Friday, May 1, 2009

Beaumont Trip

Blurgh. We forgot to charge the camera, so there are no pictures. Which means that in 6 weeks I won't remember it at all if I don't write something about it. So this is going to be long, and mostly uninteresting.

We had a good time- the inaugural road trip with TBB (the beige beauty) was without incident, until we got through Houston and hit sheets and sheets of heavy rain. You don't realize how incredibly loud it is until it stops. We had to wait under an overpass for a while with a few other drivers who had the same idea. The girls slept for the last half of the trip, but woke up to being carried inside in the rain, serenaded by dogs.
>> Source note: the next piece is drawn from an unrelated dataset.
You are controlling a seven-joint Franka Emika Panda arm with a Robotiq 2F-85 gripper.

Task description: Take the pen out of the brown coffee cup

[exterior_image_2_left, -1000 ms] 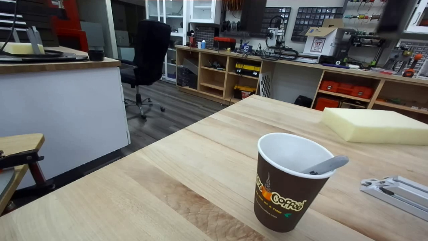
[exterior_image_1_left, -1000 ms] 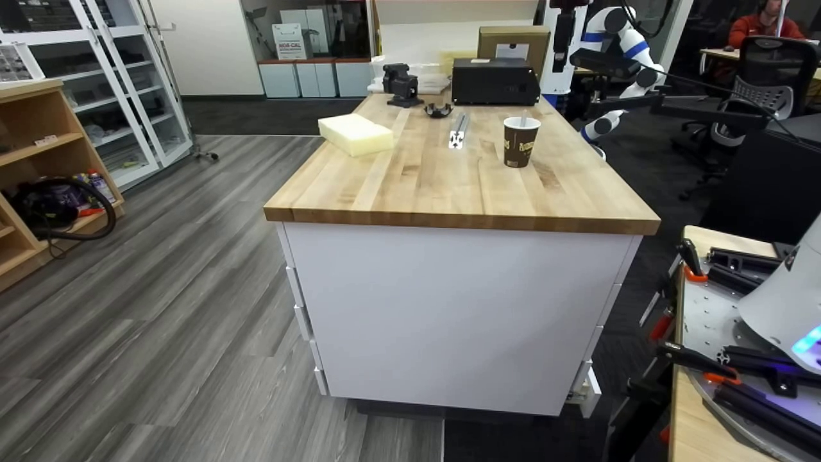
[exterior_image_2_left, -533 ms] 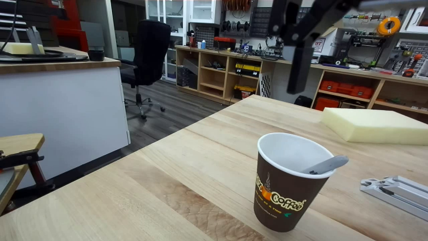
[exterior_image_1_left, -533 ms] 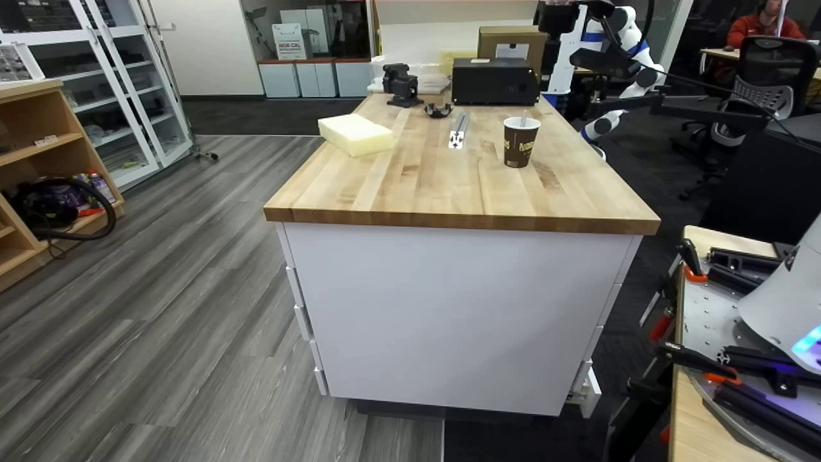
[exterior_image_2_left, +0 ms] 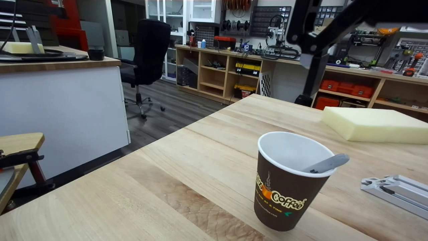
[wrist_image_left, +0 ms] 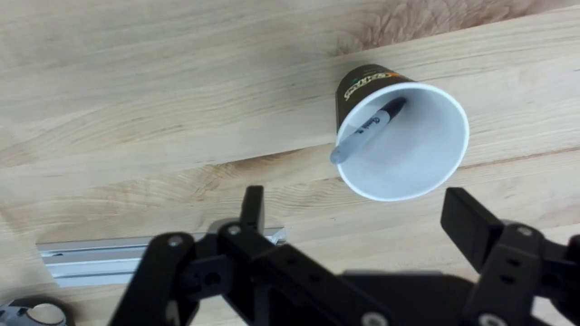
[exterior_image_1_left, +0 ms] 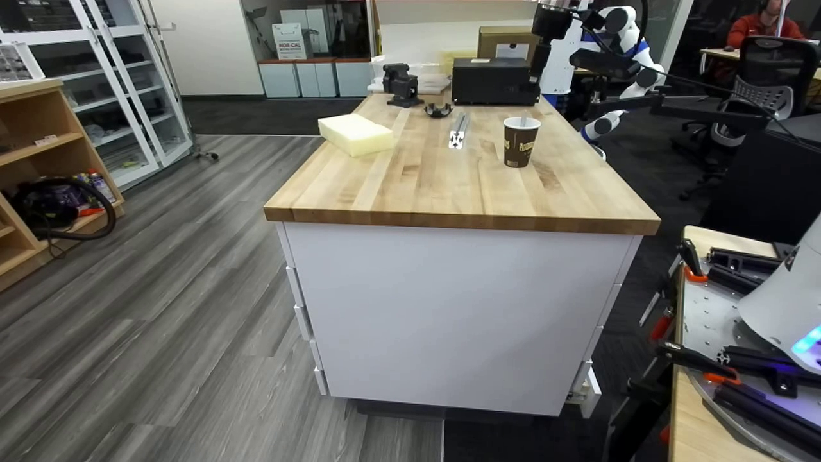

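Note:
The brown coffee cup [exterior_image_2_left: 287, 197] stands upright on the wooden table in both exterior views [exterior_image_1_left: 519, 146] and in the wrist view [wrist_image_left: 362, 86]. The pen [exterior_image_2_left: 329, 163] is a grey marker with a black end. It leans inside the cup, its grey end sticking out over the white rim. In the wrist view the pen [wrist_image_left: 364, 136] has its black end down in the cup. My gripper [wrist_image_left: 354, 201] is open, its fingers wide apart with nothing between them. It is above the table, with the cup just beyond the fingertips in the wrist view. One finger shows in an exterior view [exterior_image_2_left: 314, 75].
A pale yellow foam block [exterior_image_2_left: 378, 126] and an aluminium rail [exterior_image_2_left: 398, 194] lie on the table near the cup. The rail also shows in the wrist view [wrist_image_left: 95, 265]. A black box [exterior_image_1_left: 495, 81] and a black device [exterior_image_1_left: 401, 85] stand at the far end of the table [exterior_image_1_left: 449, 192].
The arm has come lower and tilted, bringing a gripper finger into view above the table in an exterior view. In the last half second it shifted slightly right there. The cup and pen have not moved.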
My dad has a deep mysterious aversion to turning on the air conditioner, ever. I have been there in August, when every other sentence is it's-not-the-heat-it's-the-humidity, and he has still forbade anyone from turning on the central air. I'm sure it's partly bills, but it might have something to do with manning up, embracing noble suffering, disdaining emergency room trips for anything less than the lower body turkey grease burning of Thanksgiving 89, or the truck-picking-up-Achilles-tendon-pull of the mid 90s.
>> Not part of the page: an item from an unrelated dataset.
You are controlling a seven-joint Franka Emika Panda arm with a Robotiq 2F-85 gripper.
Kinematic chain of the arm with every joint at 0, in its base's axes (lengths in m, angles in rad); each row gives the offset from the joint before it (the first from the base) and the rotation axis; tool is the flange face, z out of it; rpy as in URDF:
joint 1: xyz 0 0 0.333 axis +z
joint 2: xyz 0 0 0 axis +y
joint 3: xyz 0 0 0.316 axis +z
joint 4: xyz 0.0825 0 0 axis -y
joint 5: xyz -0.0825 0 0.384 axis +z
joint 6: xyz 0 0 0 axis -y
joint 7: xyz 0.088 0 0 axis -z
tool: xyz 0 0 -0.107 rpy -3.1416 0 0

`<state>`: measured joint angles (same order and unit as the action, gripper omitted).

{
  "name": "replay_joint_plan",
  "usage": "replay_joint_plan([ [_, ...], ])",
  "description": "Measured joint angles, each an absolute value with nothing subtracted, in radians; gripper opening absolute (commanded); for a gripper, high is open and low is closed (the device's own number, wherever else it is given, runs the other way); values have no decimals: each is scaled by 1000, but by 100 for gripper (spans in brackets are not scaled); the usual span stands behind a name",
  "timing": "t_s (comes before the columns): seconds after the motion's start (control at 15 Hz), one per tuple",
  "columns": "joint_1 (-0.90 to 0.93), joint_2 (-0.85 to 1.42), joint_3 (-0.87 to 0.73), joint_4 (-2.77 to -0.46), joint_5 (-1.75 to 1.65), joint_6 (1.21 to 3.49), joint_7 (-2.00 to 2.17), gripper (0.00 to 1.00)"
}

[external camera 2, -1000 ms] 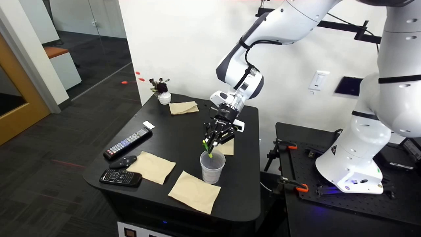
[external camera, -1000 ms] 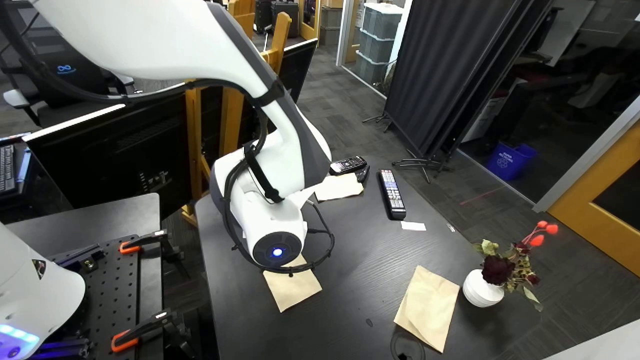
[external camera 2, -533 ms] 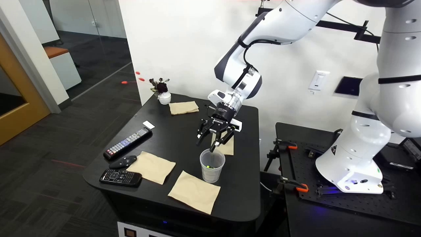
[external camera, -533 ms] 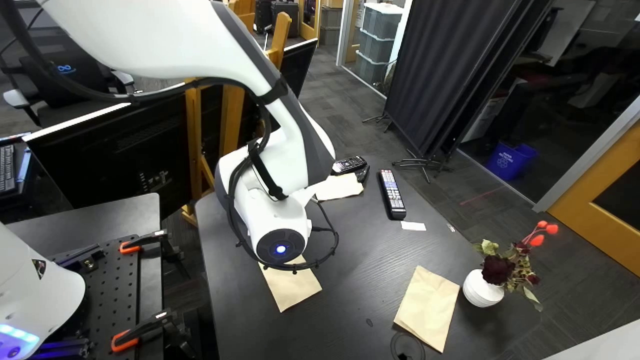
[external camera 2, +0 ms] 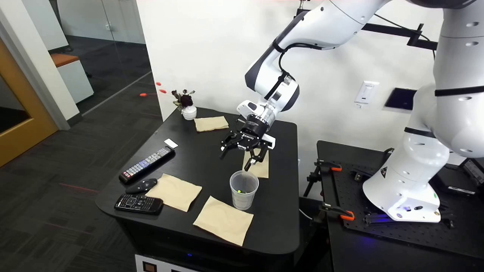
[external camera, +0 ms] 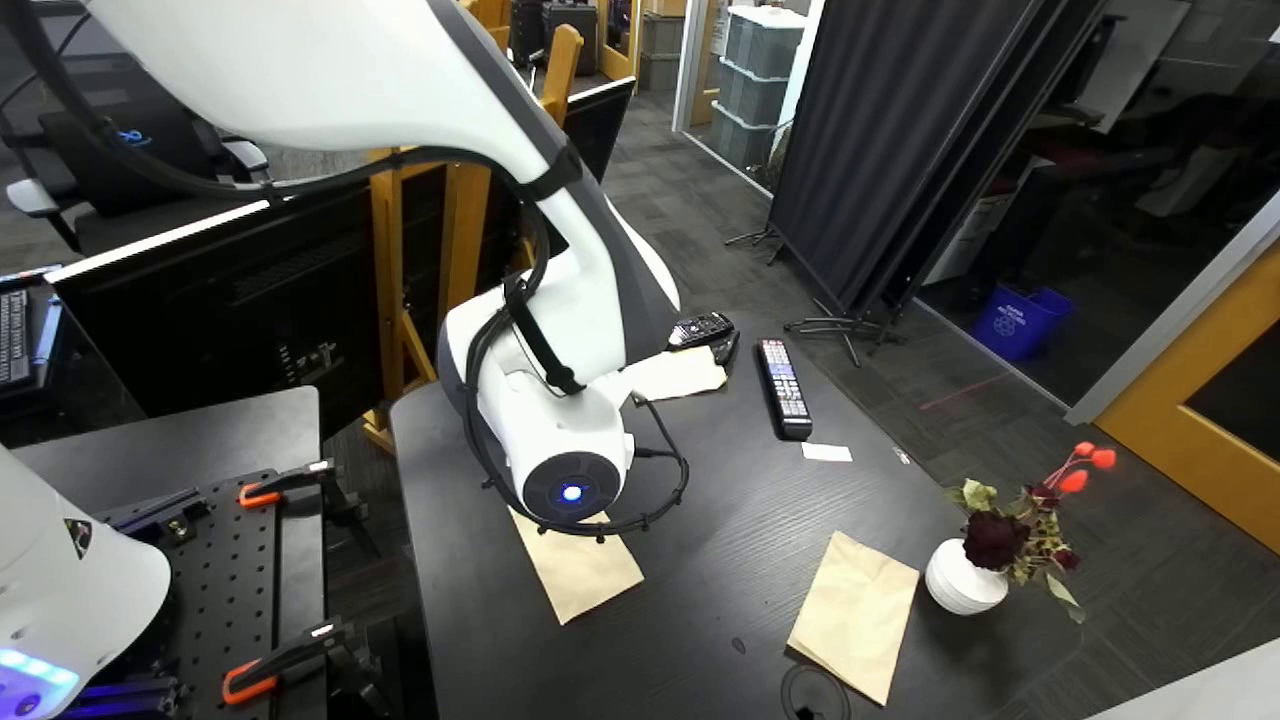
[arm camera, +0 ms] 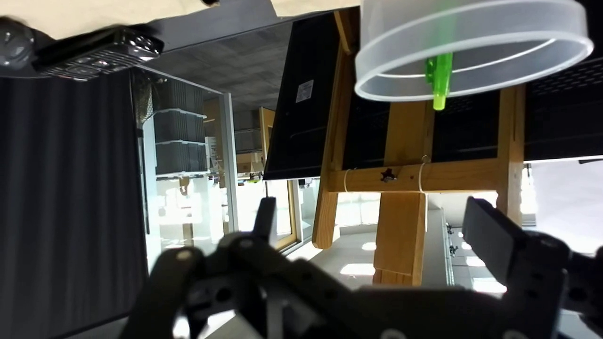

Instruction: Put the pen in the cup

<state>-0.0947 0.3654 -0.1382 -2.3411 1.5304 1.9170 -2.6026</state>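
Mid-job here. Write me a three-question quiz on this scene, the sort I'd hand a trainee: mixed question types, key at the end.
1. Multiple choice: where is the green pen?
A) lying on a remote
B) inside the cup
C) on the floor

2. True or false: the fingers are closed around the pen.

3. Short answer: what does the round white vase hold?

Key:
1. B.
2. False; they stand apart, holding nothing.
3. Flowers, some dark red and some bright red.
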Motion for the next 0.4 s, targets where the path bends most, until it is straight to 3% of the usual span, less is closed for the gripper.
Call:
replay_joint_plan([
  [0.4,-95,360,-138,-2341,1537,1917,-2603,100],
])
Anyway, I actually really enjoy it, if it's not too hot. We had a fan in the window, which helped Jane sleep, and there's something really comforting and nice about sleeping in that room and hearing all the same sounds of the neighborhood.

Other highlights of the weekend- bbq ribs by my mom, followed by orange custard pie. blueberry pancakes and bacon at my dad's house, picking blackberries on my dad's fence and watching the girls pop them straight into their mouths. I picked blackberries from that same fence when I was a kid, although I had to ride my bike around to the other side and climb in the ditch. Lazy kids these days. I was a little hesitant about teaching Jane that she can eat things she finds outside, but on reflection, I realized she does this already, which is why I have the poison control number saved on my phone. So for once she should eat something she finds that tastes GOOD. She seemed to eat more red berries than black (verified by diaper change about 3 hours later) but the red berries did not discourage her at all. Strange child.
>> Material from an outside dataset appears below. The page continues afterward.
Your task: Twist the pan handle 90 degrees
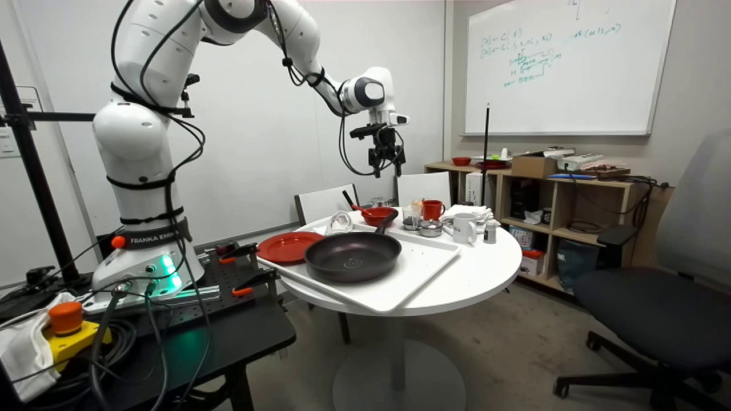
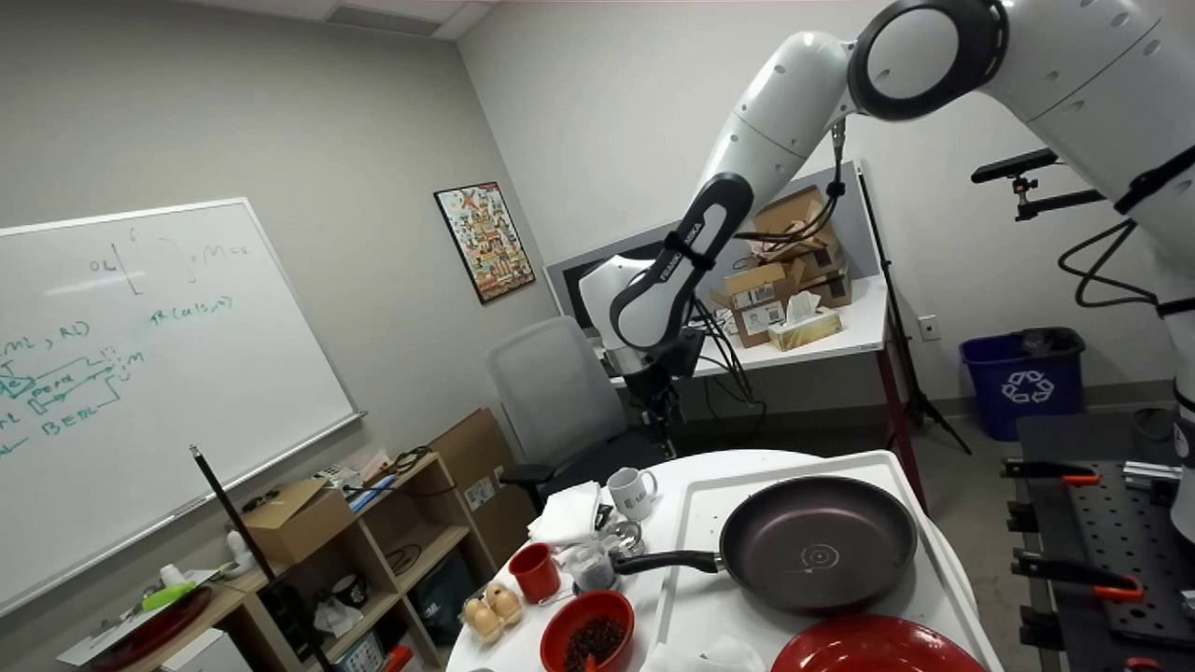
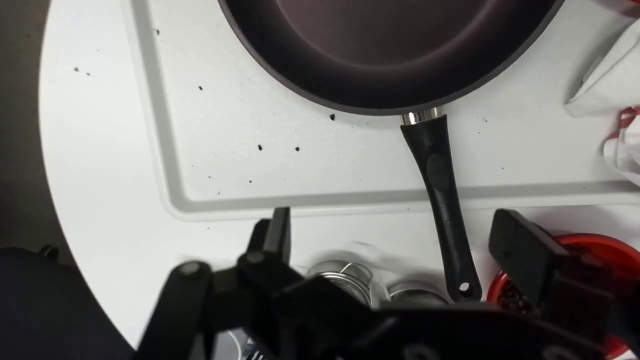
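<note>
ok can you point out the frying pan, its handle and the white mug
Black frying pan (image 2: 818, 544), in an exterior view: its inside base.
Pan handle (image 3: 444, 205), in the wrist view: midway along its black grip.
White mug (image 1: 463, 229), in an exterior view: the side of its body.

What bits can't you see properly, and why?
Wrist view: pan, cut off by the top edge.
Wrist view: red bowl, partly hidden by the end effector.
In an exterior view: red plate, cut by the bottom edge.
Wrist view: dark specks, too small to identify.
</note>
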Available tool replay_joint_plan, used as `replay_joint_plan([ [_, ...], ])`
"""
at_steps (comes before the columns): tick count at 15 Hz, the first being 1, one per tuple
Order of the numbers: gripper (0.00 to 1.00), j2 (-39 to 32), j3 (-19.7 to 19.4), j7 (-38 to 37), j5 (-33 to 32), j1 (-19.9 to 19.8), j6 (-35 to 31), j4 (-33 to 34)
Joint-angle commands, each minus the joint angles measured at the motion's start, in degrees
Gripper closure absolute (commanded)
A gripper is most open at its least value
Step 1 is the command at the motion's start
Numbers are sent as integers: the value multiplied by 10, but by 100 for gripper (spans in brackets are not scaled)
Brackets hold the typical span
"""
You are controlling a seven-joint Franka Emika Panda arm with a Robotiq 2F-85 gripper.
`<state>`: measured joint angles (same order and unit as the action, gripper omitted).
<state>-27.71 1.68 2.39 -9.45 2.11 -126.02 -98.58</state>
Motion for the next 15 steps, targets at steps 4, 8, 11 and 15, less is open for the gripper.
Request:
replay_joint_plan([
  [4,0,-156,15,35,21,17,72,182],
  [8,0,-216,20,49,14,37,118,265],
  [11,0,-262,19,58,9,53,159,331],
  [15,0,-328,15,59,5,70,211,417],
])
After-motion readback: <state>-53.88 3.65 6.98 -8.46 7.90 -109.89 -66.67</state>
We also made a trip to heartbreaking Crystal Beach, with the old road totally washed out and the beach just covered in debris, so long after Ike. The dunes are just gone, it's incredible. Wren had fun digging in the sand, and Jane had fun terrifying us by breaking from our hands and running as far into the surf as she could. There was one enormous and eerie piece of industrial equipment, it looked like a concrete cistern top, sitting just under breaking waves a few feet out. The undertow had dug a deep trench around it, and so Jane was 5 inches deep one step and then blinking up at me from under roiling water the next. I scooped her up and she screamed "TOWL TOWL TOWL TOWL" until I got her wrapped up in a towel. Then of course she wanted to drag her towel back into the water.

In spite of breaking both of the ties on the seine, my dad and I still pulled in a bunch of flopping minnows and a shrimp to show the girls. I thought they were pretty "meh" about it, for all the pants-soaking effort I'd put in. Oh well.

It occurs to me that "pants-soaking effort" could be taking in a lot of very different ways. I just mean that I waded into the water and I was wearing shorts. There.

Jane and Wren had their reunion with Alvin/Pete at their Granny Alley's house, and I think everyone there got peed on by the puppy at some point. Ah, dachshunds.

Also, poor Pearl, my dad's lovely puppy, got swiped by a car while getting the paper on Sunday morning. I heard it from the back yard and ran around the house to see her crying and limping under the porch. She emerged an hour later to be fed Advil wrapped in cheese, and spend the rest of the day being gently pet under my dad's chair. She's recovering, and is, in my dad's words, a little more street smart now.

And on the way home we stopped in Houston and I FINALLY got to cuddle baby Rush, who is handsome and wonderful and gorgeous, and very very lucky to have been born into the family he has. Also, Ramona devoured a ball the neighborhood kids foolishly lost in the William's back yard.

So that was the trip. I could have skipped most of the words if I'd remembered the camera. Oh well.

2 comments:

rachel said...

this is wonderful. i like your words. a lot.

rachel said...

your family, and beaumont in general, remind me of why i want so much to have a homestead. i like that your girls eat the same blackberries and hear the same sounds. that's precious to me.

we have lived in this house for two years. that's the longest i've ever lived in any house, ever, in my entire life.